§ Exercise goal:
What you give back must match the records below exactly, apart from the pictures, which are omitted.

§ Task input:
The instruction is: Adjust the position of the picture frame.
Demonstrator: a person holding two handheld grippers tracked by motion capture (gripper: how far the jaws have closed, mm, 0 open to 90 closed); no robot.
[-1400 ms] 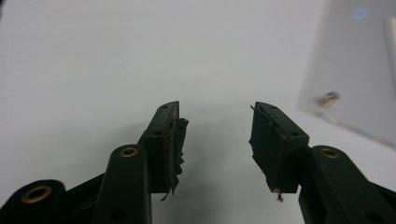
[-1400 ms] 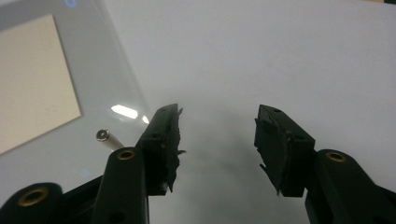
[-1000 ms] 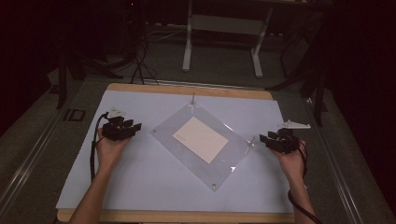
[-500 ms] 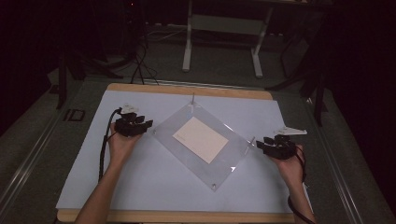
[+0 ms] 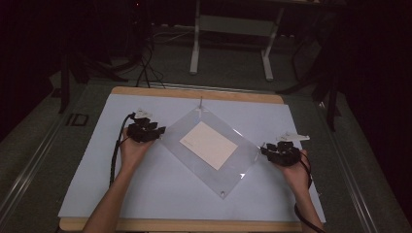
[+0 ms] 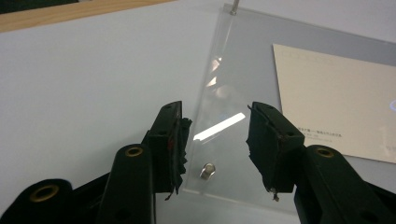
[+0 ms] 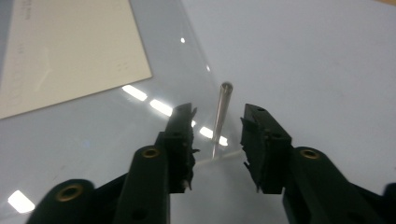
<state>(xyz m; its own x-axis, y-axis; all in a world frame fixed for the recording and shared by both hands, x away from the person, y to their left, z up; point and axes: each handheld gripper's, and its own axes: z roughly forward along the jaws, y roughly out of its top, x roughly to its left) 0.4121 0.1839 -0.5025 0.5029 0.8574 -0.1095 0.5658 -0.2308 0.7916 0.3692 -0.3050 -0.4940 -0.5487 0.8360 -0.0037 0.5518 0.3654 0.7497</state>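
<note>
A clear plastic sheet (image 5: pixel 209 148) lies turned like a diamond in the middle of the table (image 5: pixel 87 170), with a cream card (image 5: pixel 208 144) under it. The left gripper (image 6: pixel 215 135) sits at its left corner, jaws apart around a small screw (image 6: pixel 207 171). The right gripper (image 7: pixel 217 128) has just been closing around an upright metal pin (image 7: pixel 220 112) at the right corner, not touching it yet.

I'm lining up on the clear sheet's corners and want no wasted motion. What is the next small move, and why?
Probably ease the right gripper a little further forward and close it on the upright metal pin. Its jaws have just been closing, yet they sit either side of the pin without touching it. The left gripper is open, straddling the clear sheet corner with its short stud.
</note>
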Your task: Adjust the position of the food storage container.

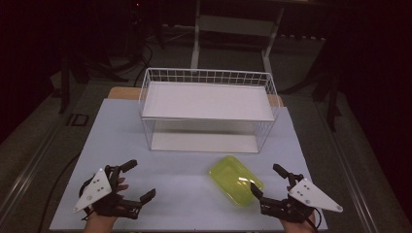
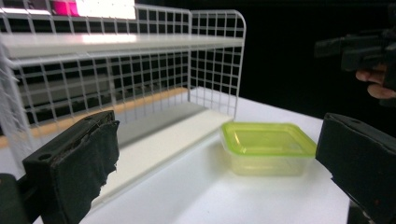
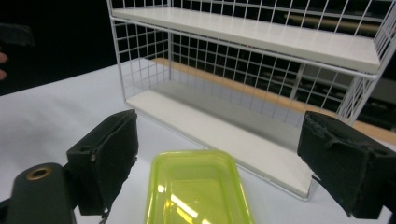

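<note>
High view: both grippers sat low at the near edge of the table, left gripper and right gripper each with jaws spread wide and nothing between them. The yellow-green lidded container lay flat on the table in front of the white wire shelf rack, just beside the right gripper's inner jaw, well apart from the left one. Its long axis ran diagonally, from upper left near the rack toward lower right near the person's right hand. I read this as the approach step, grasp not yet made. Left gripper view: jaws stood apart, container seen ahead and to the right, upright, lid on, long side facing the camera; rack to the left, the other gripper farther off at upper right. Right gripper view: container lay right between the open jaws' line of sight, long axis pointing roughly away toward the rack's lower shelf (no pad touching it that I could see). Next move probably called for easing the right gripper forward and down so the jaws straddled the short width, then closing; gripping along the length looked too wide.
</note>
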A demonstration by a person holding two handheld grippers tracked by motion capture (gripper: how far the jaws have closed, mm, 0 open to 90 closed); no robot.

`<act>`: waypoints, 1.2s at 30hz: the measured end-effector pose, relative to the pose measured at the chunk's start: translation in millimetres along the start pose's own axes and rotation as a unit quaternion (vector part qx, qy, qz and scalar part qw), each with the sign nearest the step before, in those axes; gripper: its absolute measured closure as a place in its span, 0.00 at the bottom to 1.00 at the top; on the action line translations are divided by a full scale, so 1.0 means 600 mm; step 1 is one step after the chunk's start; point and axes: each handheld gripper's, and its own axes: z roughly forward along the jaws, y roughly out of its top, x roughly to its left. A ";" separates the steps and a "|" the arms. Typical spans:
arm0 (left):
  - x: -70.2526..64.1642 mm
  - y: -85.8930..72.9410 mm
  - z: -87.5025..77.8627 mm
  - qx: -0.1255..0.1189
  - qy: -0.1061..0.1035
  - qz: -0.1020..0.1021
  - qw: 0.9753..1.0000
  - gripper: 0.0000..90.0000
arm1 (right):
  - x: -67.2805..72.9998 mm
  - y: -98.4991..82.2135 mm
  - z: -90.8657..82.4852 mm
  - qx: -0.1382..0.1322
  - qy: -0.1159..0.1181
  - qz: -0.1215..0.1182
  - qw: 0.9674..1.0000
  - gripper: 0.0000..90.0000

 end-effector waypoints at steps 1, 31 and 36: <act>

§ The answer:
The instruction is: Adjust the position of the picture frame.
Demonstrator: a person holding two handheld grippers tracked by motion capture (gripper: how far the jaws have closed, mm, 0 open to 90 closed); no robot.
[-1400 ms] 
[-1400 ms] 
[-1000 ms] 
[-500 ms] 
[+0 ms] 
[+0 ms] 
[+0 ms] 
<state>(xyz m; its own x-axis, y-axis; all in a world frame fixed for the recording and shared by both hands, x away from the person, y to their left, z up; point and axes: each handheld gripper's, and its own axes: z roughly forward along the jaws, y roughly out of its top, x roughly to its left) 0.4121 0.1839 -0.5025 0.5029 0.8574 -0.1095 0.5658 -0.2308 0.7916 0.3692 -0.3050 -0.4940 -0.5487 0.8360 -0.0037 0.5518 0.3654 0.7497</state>
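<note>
A clear plastic sheet (image 5: pixel 209 148) lies turned like a diamond in the middle of the table (image 5: pixel 87 170), with a cream card (image 5: pixel 208 144) under it. The left gripper (image 6: pixel 215 135) sits at its left corner, jaws apart around a small screw (image 6: pixel 207 171). The right gripper (image 7: pixel 217 128) has just been closing around an upright metal pin (image 7: pixel 220 112) at the right corner, not touching it yet.

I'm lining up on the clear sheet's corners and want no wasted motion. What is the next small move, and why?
Probably ease the right gripper a little further forward and close it on the upright metal pin. Its jaws have just been closing, yet they sit either side of the pin without touching it. The left gripper is open, straddling the clear sheet corner with its short stud.
</note>
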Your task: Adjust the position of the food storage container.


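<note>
High view: both grippers sat low at the near edge of the table, left gripper and right gripper each with jaws spread wide and nothing between them. The yellow-green lidded container lay flat on the table in front of the white wire shelf rack, just beside the right gripper's inner jaw, well apart from the left one. Its long axis ran diagonally, from upper left near the rack toward lower right near the person's right hand. I read this as the approach step, grasp not yet made. Left gripper view: jaws stood apart, container seen ahead and to the right, upright, lid on, long side facing the camera; rack to the left, the other gripper farther off at upper right. Right gripper view: container lay right between the open jaws' line of sight, long axis pointing roughly away toward the rack's lower shelf (no pad touching it that I could see). Next move probably called for easing the right gripper forward and down so the jaws straddled the short width, then closing; gripping along the length looked too wide.
</note>
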A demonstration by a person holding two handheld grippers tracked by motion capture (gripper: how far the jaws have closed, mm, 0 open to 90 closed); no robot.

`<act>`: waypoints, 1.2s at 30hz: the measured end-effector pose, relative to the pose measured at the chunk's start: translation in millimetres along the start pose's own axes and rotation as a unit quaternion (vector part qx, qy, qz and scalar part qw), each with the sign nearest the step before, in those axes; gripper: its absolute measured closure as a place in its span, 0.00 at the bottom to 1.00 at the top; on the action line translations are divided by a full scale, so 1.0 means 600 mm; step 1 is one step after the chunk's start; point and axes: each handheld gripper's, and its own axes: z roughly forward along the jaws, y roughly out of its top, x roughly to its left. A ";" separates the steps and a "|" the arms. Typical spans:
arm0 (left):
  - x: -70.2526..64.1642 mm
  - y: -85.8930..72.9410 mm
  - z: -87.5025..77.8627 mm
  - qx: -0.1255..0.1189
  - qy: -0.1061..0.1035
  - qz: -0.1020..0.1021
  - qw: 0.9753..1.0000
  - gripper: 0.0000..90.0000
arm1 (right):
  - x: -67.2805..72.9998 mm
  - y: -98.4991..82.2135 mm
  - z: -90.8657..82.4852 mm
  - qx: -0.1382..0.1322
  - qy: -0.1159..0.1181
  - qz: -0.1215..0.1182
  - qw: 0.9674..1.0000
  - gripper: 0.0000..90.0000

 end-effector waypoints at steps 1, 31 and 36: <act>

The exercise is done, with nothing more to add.